Dwight Yorke es un jugador del equipo de fútbol Birmingham City que, a los ojos de Jason Perryman, hincha del Blackburn Rovers, ha cometido un doble delito: cambiarse al equipo rival y ser negro. Jason profirió insultos y realizó gestos simiescos, por lo que ha sido condenado a no pisar un campo de fútbol hasta el año 2009 y a pagar una multa de 1.000 libras. Y es que, al parecer, la opinión pública y la justicia británicas se han tomado muy en serio las conductas y las actitudes racistas.

Pocos ciudadanos españoles abordan este tema y otros derivados sin advertir desde el principio de que no son racistas (aunque algunos de ellos se sientan con ello habilitados para lanzar toda suerte de invectivas y tópicos racistas o xenófobos contra lo que les suene a diferente, especialmente la inmigración). El hecho es que España se ha puesto tristemente de moda en este ámbito. Por ejemplo, algunos jugadores negros, entre ellos Jimmy Hasselbaink, del equipo de fútbol Middelsbrough, que la semana pasada debía enfrentarse al Villarreal, declararon antes del partido que estaban decididos a abandonar la cancha si percibían gritos, cánticos o actitudes racistas.

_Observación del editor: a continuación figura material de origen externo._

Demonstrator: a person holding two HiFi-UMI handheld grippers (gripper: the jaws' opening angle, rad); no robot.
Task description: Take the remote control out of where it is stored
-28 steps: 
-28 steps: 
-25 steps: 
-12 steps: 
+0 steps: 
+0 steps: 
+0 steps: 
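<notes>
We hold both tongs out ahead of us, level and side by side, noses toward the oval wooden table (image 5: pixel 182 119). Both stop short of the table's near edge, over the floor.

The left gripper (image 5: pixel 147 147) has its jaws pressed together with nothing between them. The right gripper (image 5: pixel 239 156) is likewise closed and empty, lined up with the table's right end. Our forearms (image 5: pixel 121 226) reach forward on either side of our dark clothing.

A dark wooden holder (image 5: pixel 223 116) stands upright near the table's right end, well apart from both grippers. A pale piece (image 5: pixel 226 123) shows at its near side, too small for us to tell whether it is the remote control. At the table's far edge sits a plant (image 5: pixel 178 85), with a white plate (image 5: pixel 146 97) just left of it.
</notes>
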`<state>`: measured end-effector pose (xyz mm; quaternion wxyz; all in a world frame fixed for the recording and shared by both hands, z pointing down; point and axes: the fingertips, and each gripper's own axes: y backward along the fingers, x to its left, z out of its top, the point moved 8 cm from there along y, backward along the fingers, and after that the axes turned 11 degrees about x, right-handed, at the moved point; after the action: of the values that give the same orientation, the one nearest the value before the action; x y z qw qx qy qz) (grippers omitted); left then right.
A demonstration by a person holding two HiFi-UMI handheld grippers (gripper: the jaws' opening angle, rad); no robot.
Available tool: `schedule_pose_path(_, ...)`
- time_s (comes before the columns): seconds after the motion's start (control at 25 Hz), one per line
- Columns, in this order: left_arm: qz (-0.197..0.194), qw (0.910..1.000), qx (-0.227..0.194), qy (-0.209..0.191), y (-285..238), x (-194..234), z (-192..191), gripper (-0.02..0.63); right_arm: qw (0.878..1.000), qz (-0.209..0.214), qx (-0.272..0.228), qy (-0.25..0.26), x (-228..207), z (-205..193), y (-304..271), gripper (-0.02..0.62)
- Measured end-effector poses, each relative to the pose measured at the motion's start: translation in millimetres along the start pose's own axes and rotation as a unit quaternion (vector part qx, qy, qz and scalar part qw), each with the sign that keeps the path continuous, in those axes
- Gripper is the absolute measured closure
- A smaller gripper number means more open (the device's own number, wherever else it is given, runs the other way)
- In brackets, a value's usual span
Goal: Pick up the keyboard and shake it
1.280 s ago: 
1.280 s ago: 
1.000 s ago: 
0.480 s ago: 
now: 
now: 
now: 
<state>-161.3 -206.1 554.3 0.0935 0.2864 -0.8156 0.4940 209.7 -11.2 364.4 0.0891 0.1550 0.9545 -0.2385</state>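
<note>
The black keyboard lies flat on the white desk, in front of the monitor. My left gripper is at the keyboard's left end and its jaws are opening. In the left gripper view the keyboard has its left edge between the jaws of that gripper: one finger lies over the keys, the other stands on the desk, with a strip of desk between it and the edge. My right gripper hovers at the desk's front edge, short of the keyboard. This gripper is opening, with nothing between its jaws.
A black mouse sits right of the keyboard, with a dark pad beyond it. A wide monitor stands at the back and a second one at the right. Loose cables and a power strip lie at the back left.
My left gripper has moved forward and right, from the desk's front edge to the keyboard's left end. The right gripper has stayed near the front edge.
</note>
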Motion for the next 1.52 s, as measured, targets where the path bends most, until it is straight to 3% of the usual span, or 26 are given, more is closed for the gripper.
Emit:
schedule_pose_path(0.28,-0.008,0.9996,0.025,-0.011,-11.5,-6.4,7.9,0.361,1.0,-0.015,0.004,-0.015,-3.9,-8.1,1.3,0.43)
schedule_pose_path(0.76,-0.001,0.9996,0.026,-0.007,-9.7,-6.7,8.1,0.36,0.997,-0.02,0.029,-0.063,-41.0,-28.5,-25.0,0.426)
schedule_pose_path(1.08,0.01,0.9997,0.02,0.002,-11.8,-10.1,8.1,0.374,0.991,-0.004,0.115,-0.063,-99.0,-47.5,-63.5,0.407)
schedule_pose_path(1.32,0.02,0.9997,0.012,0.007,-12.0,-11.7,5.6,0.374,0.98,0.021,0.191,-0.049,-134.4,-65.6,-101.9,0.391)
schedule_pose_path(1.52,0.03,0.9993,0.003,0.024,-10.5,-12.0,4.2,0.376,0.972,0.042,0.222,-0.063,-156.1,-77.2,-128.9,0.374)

Llovía sobre mojado: ocho días antes, algunos futbolistas de la selección inglesa de fútbol tuvieron que sufrir una catarata de gritos y silbidos racistas por parte de un sector de espectadores españoles en el estadio Santiago Bernabéu y el propio seleccionador español, Luis Aragonés, había utilizado anteriormente expresiones más que hirientes contra el jugador francés negro, Henry, y, lejos de excusarse o desdecirse, consideró muy oportuno apagar el incendio provocado por sus palabras con nuevas latas de gasolina de la misma marca y de la misma tendencia. La Comisión Antiviolencia española, de momento, nada ha hecho, salvo algunas declaraciones reprobatorias, y quedó a la espera de que salga elegido el nuevo Presidente de la Federación Española de Fútbol. Es decir, un nuevo caso de otra patata caliente que va de mano en mano como si la cosa no fuese directamente con nadie. Ahora ya sabemos que continúa el mismo Presidente de la FEF, Villar, por lo que es de temer que las instituciones se limitarán a seguir depositando la basura debajo de la alfombra.

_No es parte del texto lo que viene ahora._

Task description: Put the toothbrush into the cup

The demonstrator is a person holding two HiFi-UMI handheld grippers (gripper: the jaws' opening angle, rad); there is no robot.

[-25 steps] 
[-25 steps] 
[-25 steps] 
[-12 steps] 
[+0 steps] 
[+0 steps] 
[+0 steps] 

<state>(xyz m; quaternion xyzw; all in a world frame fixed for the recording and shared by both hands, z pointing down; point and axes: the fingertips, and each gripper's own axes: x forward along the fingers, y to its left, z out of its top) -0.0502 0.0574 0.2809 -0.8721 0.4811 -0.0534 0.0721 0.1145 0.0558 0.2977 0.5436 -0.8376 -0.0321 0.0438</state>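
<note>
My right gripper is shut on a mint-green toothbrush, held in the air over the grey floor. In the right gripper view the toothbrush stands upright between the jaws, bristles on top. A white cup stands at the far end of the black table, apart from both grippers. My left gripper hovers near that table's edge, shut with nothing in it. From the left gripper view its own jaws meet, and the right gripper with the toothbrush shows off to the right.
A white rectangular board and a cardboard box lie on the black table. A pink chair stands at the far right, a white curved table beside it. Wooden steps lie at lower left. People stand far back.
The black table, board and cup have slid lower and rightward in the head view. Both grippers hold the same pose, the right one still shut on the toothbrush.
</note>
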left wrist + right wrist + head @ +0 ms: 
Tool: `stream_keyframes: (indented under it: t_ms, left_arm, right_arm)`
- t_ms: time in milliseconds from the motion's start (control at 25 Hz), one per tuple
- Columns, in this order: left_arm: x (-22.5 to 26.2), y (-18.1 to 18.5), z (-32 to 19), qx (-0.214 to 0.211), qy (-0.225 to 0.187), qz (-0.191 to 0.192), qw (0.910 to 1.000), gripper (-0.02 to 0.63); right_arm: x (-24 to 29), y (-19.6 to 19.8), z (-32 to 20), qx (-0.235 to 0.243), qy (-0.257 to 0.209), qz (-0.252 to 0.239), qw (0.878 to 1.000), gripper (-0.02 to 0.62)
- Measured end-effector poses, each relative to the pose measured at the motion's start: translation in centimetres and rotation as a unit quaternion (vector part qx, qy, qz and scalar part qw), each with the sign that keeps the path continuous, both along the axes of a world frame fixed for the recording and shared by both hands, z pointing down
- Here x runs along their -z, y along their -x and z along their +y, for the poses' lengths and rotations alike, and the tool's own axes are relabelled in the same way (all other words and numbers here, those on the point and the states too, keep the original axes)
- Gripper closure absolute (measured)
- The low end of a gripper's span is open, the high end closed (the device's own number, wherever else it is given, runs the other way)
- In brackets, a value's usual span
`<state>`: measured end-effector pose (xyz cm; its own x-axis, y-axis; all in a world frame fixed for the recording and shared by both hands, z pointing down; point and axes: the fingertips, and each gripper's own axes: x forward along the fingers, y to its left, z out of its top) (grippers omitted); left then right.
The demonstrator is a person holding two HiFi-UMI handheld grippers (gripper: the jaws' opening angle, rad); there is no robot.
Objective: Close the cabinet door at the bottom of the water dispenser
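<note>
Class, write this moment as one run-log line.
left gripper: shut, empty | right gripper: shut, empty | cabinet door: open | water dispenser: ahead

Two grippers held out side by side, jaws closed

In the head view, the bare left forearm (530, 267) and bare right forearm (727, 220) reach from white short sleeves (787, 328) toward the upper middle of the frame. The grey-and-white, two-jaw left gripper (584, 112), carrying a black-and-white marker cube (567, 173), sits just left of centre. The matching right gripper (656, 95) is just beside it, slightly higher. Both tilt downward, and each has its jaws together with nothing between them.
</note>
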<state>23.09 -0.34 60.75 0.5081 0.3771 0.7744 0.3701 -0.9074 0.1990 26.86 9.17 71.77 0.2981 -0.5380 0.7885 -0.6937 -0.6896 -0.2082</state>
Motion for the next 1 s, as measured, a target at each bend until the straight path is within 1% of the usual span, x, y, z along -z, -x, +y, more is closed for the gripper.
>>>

DICE MI AMIGO Richard que en las próximas elecciones sólo votará a aquel político que reconozca que se ha equivocado en algo. Es decir, que seguramente Richard no votará a nadie. Aragonés y muchos otros personajes públicos pertenecen al extenso grupo de quienes consideran que es preferible morir a rectificar, por mucho que hayan metido la pata, por lo que, una parte considerable de ciudadanos españoles, sobre todo jóvenes, asisten entre estupefactos y pasotas, al espectáculo creciente del racismo, soterrado o patente, presente en algunos sectores de nuestro país.

Generalmente, percibimos sólo la parte emergente del iceberg: negros, moros, sudacas, gitanos, chinos, gays, peludos, chorizos o yonkis. Todos metidos en el mismo saco por alguna de esa gente cuya primera advertencia es que no son racistas. Sin embargo, el asunto es más grave y extenso. Como botón de muestra, a raíz del suicidio de Jokin por maltrato escolar en un colegio de Hondarribia, los medios de comunicación fueron recogiendo hechos, anécdotas, testimonios y denuncias de otras muchas víctimas, que, a poco que agucemos la mirada, tienen el mismo común denominador: los más mediocres, los más anímicamente embrutecidos, necesitan imponer a otros seres humanos, supuestamente inferiores, la ley de la fuerza y el dictado de la violencia, más o menos explícita, pero violencia al fin y al cabo. La víctima puede ser entonces cualquier persona que ha cometido el delito de ser gordito, tener un defecto físico o nervioso, ser callado, tener los padres separados, ser empollón, llevar gafas o un largo etcétera más de motivos irracionales.

EN ESPAÑA, salvo cuatro desalmados, nadie admite en sí mismo el menor atisbo de racismo, pero lo cierto es que, entendiéndolo en su sentido amplio, el racismo se propaga a la velocidad de la luz por las aulas y las calles, los talleres y las oficinas, las comunidades de vecinos y los bares, los campos de fútbol y las salas de prensa. Si cada uno se sintiese bien consigo mismo, si su ideal de sociedad incluyese la igualdad y el bienestar de todos, no necesitaría hacer sufrir a nadie, rechazarlo o injuriarlo, tenerlo como inferior, enemigo o amenaza. En tal caso, quizá incluso mi amigo Richard iría tan contento a votar en las próximas elecciones.